At first, I hated the Twitter poem, aptly titled Twitter Poem #1. Upon a second glance and a third, then a fourth, fifth and sixth, I realized that all the things I loved about imagist poetry seemed to inhabit my own poem. I can’t compare it to those of Marianne Moore and I don’t consider it to be my best work, or anything near it. But I captured a moment of my youth; a specific moment in time that if painted, I could frame and hang it on the wall along “The Jellyfish.”

Upon reading my Twitter Poem, a true image came to mind, I remember my sea foam-green summer dress with a silver kitten emblazoned across the front fluttering in a July breeze as I peered down at the drowning insect on my new driveway.

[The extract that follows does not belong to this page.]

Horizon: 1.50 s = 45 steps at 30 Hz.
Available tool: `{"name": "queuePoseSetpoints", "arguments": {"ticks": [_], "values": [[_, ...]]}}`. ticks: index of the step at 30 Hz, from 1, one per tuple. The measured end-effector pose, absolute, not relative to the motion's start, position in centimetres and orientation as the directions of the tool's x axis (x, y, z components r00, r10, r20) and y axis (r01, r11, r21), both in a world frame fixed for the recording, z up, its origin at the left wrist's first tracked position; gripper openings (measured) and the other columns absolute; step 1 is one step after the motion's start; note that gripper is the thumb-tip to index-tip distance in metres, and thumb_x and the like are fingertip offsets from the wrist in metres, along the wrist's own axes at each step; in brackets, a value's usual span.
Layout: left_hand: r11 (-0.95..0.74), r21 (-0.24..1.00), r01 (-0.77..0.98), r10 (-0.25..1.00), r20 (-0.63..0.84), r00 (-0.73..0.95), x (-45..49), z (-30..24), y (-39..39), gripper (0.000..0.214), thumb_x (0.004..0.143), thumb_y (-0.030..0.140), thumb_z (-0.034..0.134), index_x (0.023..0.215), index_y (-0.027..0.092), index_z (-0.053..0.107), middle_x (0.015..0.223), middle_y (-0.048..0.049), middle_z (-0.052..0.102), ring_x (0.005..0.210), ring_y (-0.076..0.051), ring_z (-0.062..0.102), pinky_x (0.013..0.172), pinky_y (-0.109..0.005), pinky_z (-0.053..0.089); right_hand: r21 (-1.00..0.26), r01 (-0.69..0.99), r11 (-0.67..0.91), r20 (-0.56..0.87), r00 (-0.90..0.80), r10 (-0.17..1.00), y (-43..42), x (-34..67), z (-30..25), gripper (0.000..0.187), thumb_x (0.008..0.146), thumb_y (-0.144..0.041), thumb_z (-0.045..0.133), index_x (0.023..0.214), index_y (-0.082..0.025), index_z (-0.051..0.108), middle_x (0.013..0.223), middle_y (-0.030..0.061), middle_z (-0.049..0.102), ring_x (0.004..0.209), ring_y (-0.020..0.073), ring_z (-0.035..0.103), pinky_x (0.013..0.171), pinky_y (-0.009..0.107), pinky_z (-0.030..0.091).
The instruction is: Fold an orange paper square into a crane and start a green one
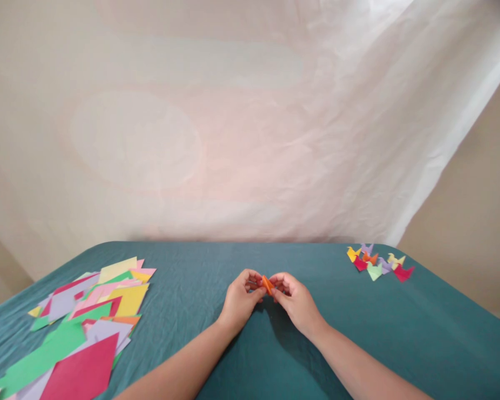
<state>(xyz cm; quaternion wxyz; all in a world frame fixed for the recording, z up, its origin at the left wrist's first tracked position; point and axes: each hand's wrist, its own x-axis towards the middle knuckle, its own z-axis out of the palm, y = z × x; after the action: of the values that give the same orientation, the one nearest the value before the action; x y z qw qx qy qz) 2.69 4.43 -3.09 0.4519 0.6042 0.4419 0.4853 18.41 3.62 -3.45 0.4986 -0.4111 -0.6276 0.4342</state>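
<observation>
At the frame's lower centre, the left hand and right hand pinch an orange paper piece, seemingly part-folded, with folded paper birds at right and flat sheets remaining lower left.

Orange paper part-hidden by left hand and right hand, folds too small to read. Paper pile, tabletop left edge: lower layers buried, near end cropped. Birds, far right corner: creases unreadable. Tabletop near edge cropped too.
</observation>
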Motion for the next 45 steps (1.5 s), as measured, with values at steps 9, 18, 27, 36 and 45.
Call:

Curious, I plucked one wing from the creature. Then the other. I watched it squirm around in sticky sap from a leaning tree. We had just moved from the city of Chicago to the suburbs and I cried and cried. I hated suburban sprawl. I missed my doorman, who carried candies in his pocket just for me. I missed the energy, the life, and here I was, taking the life of another trapped, trapped like I felt. Again I cried and said the only prayer I knew, the Sh’ma, which I had learned in Hebrew School. I would repeat that prayer every night before bed and twice before any plane flight, whether I was on it or not, to pray and keep my parents safe and prevent the plane from falling out of the sky like a paper crane chucked through the air to land in a crash.

In eleven words, I learned to speak volumes.

What are the purposes of constrictions anyway? Why have poets over the years imposed them on their work? Of course there are many answers, but I believe the primary reason for employing constrictions is that they help us release creativity. It’s easier to write poems that don’t rhyme or follow any specific pattern. But a great poem built within the confines of a cultural structure? It has the ability to sing. Now don’t get me wrong, so do the kinds of poems I like to write—those “lazy,” free verse ones. But still, I think I’ll write some other Twitter Poems. It’s interactive, and in a world where person-on-person communication becomes rarer by the day, I like to exchange ideas—even if it’s via a “tweet.” While I’ll always cherish my physical books, stroking their worn spines, I can’t wait to see what’s next.